Four days after the Newtown massacre, I’ve had all I can stand.
The radio pundits, the listeners calling in, conversations on the street… pontificating, speculating, hand-wringing, making the same old tired points…
Mass shootings, as horrifying as they are, and as frequent as they have become, are rare events. That means (in all probability) no valid trends, no valid comparisons, no valid generalizations.
Which isn’t going to stop all the talk about video games, or moral decay, or mental health, or being male, or a loner, or bad parenting, or (God help us) school “security,” any of which may or may not have had anything to do what happened in the individual and incomparable events in Newtown, Aurora, and Oak Creek, or with what might have prevented any or all of them.
You want to look at consistently pervasive social factors that are closely correlated with violent tragedies?
Let’s start with stupidity, by which I mean the inability to tell the difference between fearful hand-wringing, idle speculation, fantasy, and moralizing, on the one hand, and thoughtful, dispassionate analysis, preferably backed up by actual data, on the other. Stupidity keeps us from addressing social problems and human suffering, and it is spread, avidly and without attention to consequence, ubiquitously and twenty-four-seven as we like to say.
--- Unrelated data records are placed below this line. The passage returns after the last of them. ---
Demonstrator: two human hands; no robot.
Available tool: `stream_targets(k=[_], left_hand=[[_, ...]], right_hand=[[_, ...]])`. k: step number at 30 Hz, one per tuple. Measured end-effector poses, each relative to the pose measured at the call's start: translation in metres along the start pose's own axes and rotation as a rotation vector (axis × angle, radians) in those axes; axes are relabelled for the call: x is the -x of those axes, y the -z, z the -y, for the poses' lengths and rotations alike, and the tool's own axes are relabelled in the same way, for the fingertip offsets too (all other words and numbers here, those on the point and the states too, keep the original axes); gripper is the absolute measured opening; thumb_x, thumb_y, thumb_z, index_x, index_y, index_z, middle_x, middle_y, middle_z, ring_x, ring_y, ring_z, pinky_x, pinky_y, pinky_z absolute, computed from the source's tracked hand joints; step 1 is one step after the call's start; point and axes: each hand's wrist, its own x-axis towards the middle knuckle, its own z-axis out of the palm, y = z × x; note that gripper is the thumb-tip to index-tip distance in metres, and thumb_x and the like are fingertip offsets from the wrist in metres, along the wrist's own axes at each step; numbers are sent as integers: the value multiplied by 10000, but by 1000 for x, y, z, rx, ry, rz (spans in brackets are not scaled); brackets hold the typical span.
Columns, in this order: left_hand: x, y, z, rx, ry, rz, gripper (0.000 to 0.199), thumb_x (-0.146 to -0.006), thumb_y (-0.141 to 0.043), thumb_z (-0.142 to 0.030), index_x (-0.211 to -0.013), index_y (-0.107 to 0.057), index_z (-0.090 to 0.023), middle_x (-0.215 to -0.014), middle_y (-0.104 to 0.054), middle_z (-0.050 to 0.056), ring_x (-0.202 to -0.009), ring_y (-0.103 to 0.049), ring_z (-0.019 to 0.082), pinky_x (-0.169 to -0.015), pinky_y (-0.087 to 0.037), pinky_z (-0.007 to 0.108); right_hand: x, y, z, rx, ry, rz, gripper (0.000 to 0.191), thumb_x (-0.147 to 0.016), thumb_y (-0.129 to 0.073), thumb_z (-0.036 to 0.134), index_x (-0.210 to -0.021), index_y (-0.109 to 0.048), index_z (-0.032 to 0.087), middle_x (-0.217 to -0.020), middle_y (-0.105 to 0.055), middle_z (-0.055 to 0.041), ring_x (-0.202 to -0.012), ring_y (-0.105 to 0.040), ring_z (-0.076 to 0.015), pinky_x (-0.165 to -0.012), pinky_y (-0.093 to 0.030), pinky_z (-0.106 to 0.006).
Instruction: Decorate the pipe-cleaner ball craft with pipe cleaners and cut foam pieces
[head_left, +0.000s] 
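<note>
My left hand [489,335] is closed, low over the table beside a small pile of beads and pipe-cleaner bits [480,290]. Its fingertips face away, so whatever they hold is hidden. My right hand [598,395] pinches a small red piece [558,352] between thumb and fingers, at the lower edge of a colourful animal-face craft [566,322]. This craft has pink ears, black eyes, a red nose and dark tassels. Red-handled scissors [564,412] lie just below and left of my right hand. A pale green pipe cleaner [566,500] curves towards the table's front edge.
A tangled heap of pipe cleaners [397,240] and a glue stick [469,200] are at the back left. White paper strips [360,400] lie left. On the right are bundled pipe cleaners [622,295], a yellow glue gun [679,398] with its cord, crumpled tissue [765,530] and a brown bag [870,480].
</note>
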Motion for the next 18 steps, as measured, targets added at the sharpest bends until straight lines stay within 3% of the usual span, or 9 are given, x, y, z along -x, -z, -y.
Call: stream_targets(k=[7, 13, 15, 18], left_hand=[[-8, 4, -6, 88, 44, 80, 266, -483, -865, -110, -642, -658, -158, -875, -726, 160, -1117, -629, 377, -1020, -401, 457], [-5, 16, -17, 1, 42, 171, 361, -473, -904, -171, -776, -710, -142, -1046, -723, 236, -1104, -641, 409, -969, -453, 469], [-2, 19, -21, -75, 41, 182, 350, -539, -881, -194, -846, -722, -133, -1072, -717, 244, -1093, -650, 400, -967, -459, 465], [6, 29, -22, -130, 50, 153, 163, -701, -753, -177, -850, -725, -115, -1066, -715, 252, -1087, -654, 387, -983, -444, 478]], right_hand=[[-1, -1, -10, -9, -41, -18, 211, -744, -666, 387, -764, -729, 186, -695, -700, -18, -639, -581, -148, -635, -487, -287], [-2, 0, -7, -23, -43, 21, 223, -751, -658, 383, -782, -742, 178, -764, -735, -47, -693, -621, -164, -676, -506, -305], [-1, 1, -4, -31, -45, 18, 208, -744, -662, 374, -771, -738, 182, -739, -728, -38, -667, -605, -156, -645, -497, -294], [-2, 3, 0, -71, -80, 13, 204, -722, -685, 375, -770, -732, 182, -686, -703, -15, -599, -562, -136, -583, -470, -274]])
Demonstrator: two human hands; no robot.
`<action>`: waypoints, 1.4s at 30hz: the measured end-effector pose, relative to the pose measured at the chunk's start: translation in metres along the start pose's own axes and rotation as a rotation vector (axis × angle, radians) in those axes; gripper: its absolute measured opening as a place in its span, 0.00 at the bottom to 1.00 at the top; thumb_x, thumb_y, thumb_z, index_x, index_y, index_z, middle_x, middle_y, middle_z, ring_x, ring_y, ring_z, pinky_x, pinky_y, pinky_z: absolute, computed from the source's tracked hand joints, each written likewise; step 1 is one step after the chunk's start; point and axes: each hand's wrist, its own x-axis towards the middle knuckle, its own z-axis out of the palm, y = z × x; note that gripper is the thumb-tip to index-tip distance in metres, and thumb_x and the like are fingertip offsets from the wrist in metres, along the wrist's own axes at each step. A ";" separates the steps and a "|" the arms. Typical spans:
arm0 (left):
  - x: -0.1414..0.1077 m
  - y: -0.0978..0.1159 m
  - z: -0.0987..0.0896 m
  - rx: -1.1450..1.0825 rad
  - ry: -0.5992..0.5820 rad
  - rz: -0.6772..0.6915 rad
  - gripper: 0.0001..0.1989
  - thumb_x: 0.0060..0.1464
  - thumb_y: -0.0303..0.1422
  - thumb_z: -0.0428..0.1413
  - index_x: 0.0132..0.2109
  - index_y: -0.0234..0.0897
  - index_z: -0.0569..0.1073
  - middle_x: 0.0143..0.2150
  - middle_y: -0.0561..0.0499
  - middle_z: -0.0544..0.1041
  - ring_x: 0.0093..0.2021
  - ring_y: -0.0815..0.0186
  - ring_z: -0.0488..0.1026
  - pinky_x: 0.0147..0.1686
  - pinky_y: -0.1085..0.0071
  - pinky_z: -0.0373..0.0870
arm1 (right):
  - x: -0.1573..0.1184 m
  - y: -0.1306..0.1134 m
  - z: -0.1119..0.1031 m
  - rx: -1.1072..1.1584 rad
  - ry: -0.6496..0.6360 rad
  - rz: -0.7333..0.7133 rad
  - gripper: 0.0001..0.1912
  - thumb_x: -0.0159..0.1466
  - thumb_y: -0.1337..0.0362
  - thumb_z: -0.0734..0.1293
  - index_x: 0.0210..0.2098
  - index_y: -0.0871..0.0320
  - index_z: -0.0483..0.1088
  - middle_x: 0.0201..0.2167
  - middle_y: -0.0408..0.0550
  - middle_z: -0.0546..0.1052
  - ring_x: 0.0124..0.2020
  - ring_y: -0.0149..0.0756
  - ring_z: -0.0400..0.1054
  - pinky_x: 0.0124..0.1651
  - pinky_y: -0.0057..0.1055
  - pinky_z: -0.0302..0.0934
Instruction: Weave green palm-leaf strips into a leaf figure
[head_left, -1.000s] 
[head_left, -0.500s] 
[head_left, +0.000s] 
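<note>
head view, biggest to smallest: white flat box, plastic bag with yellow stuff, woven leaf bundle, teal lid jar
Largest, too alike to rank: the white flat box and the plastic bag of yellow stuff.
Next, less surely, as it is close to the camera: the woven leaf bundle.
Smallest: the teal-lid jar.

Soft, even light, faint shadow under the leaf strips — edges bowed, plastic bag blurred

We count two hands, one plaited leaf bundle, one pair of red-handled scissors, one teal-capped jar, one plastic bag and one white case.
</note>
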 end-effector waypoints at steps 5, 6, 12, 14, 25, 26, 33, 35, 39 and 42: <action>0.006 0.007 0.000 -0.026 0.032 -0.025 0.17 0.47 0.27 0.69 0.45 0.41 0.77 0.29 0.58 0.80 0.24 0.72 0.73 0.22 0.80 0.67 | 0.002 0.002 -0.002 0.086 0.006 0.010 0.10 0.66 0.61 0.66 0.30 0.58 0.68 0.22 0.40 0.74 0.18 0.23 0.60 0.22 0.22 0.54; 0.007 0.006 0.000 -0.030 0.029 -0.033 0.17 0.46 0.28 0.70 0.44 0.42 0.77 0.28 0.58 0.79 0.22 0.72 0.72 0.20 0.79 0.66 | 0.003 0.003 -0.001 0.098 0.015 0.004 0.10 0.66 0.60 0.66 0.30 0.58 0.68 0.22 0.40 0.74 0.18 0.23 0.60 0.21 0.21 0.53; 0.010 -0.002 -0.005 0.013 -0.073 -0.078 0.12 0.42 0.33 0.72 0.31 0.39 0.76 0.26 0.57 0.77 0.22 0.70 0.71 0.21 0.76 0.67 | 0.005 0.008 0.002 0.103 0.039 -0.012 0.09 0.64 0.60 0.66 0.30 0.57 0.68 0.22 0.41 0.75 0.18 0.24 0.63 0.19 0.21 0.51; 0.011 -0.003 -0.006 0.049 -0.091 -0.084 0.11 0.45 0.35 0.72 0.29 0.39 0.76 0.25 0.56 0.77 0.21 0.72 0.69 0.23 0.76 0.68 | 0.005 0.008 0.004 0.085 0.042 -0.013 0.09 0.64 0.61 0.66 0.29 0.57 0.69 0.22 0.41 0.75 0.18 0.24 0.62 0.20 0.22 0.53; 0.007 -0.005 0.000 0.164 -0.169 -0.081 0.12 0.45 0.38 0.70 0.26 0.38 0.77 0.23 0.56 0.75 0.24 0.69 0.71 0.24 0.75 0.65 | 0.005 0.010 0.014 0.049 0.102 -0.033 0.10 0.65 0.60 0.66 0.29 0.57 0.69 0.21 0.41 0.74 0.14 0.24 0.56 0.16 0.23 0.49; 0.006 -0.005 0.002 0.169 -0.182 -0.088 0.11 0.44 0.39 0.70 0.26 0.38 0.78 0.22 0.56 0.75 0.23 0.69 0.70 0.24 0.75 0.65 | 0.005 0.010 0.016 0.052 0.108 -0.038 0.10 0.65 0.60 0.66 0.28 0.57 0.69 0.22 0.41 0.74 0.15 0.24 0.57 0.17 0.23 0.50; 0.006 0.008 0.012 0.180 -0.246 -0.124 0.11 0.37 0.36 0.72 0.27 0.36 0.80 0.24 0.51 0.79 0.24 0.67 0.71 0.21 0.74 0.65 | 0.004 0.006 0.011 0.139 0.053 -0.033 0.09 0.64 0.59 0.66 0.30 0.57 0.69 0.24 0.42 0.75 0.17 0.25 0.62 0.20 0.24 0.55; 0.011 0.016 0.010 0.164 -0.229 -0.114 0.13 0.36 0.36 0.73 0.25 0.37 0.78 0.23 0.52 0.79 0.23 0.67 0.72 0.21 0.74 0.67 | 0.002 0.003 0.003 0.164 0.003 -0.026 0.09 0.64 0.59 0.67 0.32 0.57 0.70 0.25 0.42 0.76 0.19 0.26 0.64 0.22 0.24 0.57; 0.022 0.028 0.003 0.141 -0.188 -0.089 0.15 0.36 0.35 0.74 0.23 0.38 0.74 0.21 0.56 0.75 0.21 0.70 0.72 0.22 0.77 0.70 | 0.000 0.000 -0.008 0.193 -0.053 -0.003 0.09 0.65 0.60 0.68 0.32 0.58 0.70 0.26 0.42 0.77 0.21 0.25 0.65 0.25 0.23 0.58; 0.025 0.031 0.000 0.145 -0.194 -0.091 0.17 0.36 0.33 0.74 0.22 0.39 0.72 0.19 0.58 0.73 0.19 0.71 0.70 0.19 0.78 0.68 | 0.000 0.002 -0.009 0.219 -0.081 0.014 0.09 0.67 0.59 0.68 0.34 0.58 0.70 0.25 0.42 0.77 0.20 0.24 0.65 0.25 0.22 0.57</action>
So if we’re going to go on about video games and moral decay, let me put in an oar and say that yes, it was stupidity that killed those kids and keeps us stuck in a social condition where more massacres are inevitable.
Of course, if you want a better kind of stupidity—the “keep it simple, stupid” kind that states the obvious in attempt to bring about some clarity—then I’ll offer that common factors in all these incidents were (1) that they were horrible, tragic, and senseless, and (2) there were, um, you know, guns involved.